The following will store the metadata in an HDF5 File:
In [10]:
everything.to_hdf("everything.h5", "meta")
/home/andi/anaconda3/lib/python3.5/site-packages/pandas/core/generic.py:1096: PerformanceWarning:
your performance may suffer as PyTables will pickle object types that it cannot
map directly to c-types [inferred_type->mixed,key->block3_values] [items->['absolute_filename', 'format', 'run_id', 'asic_id', 'version_name', 'device_id', 'flow_cell_id', 'basecall_version', 'basecall_name', 'has_template', 'has_complement', 'has_2D']]
return pytables.to_hdf(path_or_buf, key, self, **kwargs)
Grouping by Device, ASIC and Run Ids¶
In [13]:
g = everything.groupby(['device_id', 'asic_id', 'run_id'])
In [14]:
df = g.template_length.agg([lambda v: len(v), np.mean, np.max])

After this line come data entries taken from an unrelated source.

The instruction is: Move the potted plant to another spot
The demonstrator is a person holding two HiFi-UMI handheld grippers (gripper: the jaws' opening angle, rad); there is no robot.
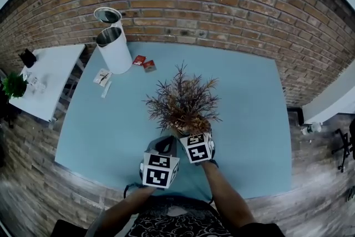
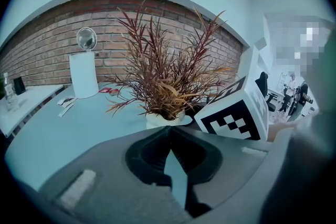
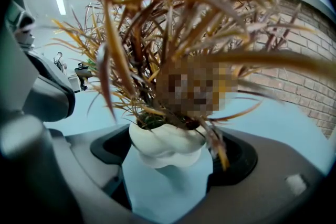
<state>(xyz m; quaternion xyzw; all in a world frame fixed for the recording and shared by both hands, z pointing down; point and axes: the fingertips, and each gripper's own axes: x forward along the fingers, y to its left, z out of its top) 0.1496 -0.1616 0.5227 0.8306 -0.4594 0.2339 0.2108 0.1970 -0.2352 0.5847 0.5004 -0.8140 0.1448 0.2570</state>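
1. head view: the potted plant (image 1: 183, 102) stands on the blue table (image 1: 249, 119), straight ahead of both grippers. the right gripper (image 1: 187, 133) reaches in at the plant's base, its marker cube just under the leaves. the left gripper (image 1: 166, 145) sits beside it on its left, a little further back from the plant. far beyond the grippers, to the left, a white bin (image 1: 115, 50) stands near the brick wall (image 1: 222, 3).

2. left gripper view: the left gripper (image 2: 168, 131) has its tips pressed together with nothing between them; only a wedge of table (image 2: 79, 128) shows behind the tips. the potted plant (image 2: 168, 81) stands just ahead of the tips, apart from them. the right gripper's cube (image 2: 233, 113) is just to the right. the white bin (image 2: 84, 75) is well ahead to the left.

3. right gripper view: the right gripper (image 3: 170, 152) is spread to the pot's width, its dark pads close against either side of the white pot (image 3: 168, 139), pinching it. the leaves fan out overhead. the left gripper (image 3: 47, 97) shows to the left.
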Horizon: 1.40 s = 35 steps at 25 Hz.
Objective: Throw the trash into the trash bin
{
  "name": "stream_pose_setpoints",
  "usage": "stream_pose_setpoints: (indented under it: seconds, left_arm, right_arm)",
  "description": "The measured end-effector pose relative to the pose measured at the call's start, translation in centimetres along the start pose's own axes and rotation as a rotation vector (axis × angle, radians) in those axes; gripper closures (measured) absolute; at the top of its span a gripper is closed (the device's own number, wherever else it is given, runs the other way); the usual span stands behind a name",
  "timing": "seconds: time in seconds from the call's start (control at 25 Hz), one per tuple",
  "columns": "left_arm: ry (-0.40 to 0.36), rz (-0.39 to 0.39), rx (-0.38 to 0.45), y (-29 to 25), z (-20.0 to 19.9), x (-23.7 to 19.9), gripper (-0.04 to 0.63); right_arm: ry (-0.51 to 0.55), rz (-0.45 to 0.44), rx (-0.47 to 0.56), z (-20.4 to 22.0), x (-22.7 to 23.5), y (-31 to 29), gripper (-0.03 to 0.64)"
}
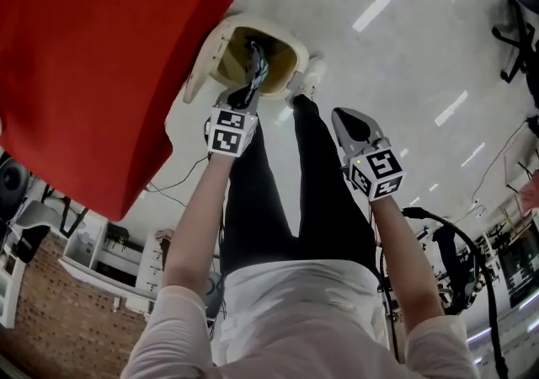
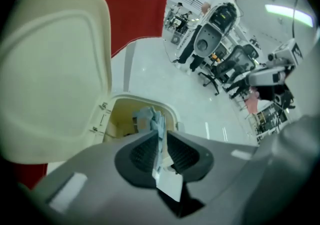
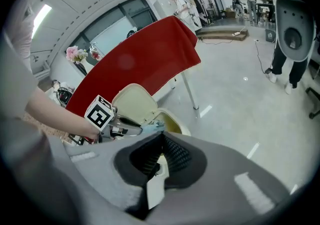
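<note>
The left gripper (image 2: 161, 138), its jaws slightly parted around the crumpled bluish trash (image 2: 148, 118) above the open trash bin (image 2: 140, 99), may leave the tissue snagged on its ribbed pads or drop it past the rim, while the right gripper (image 3: 161, 138) hangs closed and empty.

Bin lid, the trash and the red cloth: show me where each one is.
bin lid (image 2: 55, 74), left gripper view, inner face.
trash (image 2: 146, 116), left gripper view, crumpled top.
red cloth (image 1: 84, 49), head view, middle.

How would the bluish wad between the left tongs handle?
The wad looks crumpled and thin, so probably floppy and very light. Hanging limp over the open bin, it likely won't roll, though it may snag on the ribbed pads.
</note>
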<state>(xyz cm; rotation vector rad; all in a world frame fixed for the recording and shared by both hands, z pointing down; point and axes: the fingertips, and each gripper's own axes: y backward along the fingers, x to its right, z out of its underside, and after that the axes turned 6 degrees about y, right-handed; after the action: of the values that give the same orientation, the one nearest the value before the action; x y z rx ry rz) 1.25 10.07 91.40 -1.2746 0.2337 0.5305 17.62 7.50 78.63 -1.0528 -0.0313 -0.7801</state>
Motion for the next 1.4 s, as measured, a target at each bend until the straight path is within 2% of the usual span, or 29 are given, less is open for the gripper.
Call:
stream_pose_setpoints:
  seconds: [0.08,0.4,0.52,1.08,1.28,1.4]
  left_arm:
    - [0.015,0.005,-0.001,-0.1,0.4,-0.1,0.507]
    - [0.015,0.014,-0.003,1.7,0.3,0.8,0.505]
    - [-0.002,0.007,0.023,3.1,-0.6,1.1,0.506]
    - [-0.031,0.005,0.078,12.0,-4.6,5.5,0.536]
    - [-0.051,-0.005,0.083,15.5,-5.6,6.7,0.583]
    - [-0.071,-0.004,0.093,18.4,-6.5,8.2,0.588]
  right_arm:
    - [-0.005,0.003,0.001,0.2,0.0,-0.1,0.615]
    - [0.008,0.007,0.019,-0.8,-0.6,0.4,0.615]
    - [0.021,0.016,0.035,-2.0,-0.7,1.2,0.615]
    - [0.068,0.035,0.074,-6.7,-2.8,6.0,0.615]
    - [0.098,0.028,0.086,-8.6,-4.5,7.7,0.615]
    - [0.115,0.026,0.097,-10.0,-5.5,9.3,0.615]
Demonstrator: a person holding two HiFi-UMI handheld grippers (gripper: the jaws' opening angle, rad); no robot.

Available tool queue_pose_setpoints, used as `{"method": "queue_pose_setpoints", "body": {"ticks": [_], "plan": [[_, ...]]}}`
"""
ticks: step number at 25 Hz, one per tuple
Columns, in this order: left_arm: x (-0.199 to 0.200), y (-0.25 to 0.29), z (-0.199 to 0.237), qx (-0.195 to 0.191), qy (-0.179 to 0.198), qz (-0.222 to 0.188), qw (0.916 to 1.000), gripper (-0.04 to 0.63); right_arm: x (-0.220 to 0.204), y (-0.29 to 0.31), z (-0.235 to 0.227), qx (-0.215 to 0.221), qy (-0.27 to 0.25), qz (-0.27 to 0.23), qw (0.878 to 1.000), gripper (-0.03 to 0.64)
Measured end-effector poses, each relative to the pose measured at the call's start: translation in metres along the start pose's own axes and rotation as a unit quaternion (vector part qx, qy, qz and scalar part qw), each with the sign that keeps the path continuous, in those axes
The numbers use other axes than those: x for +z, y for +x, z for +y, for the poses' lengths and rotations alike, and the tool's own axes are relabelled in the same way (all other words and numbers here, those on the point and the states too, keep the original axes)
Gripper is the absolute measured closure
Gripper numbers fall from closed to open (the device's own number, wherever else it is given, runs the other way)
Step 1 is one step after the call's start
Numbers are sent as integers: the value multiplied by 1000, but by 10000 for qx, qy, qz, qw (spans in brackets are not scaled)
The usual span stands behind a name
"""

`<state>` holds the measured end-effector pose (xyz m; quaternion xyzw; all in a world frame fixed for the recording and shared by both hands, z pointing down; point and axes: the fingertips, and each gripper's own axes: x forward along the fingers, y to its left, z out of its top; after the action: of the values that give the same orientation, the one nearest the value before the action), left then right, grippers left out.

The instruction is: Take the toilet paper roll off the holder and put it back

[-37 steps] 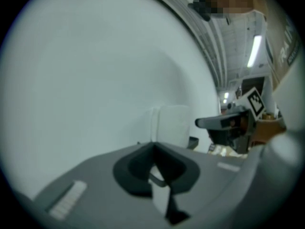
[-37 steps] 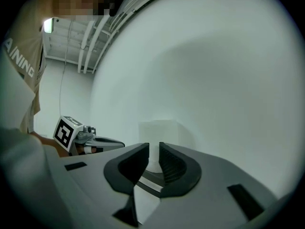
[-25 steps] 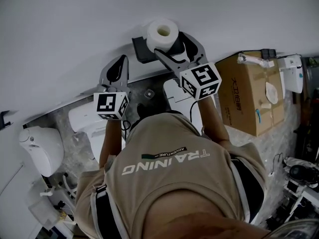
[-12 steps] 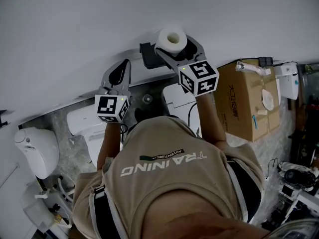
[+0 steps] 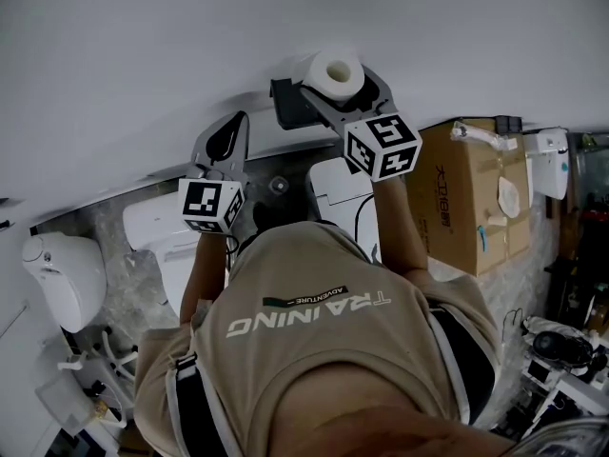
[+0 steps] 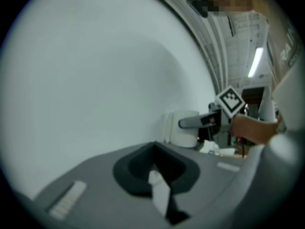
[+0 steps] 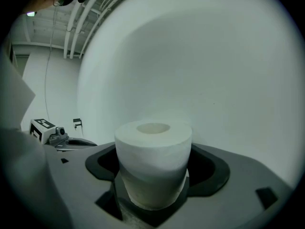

df.columns = ['Count', 'Mean template length', 'Max template_length']
df
Out[14]:
Count | Mean template length | Max template_length | |||
---|---|---|---|---|---|
device_id | asic_id | run_id | |||
MN02178 | 32748 | a96198c51610f2df5381b3da4378dba90cb4635b | 8107.0 | 1036.574442 | 3028.0 |
MN02297 | 217752539 | aeec32a5b6567efde499475723d41e2370444ad1 | 160992.0 | 4999.441396 | 116519.0 |
MN15179 | 152762368 | 8da1985a781386de16342edd83dc2fb8c7a0236a | 57830.0 | 2174.129721 | 383927.0 |
d636d617db78c8db8c911f58b869d32395cff3e8 | 65648.0 | NaN | NaN | ||
3442015863 | 4918830b4e8663a6ecbaefd9abffa68fe92a0736 | 4137.0 | NaN | NaN | |
4244960115 | 05fb4df1edb44cce039fbc7f609ee0eb4614229e | 20032.0 | 856.956434 | 60364.0 | |
c91c9d31084bb5e2f0bf8f14064c8be2445eeb0e | 26047.0 | 1330.689296 | 91786.0 | ||
MN16528 | 3571011476 | 69ed1ea007613207aa5a162012197a9ffe806e9f | 68.0 | NaN | NaN |
As you can see, I have downloaded several nanopore sets from ENA. These
are mostly incomplete sets, since I was interested more in the variety
of data rather than the completeness. You can easily use wget
to
download a tarball from ENA, then extract the partial download. The last
file will be truncated, but the rest is usable.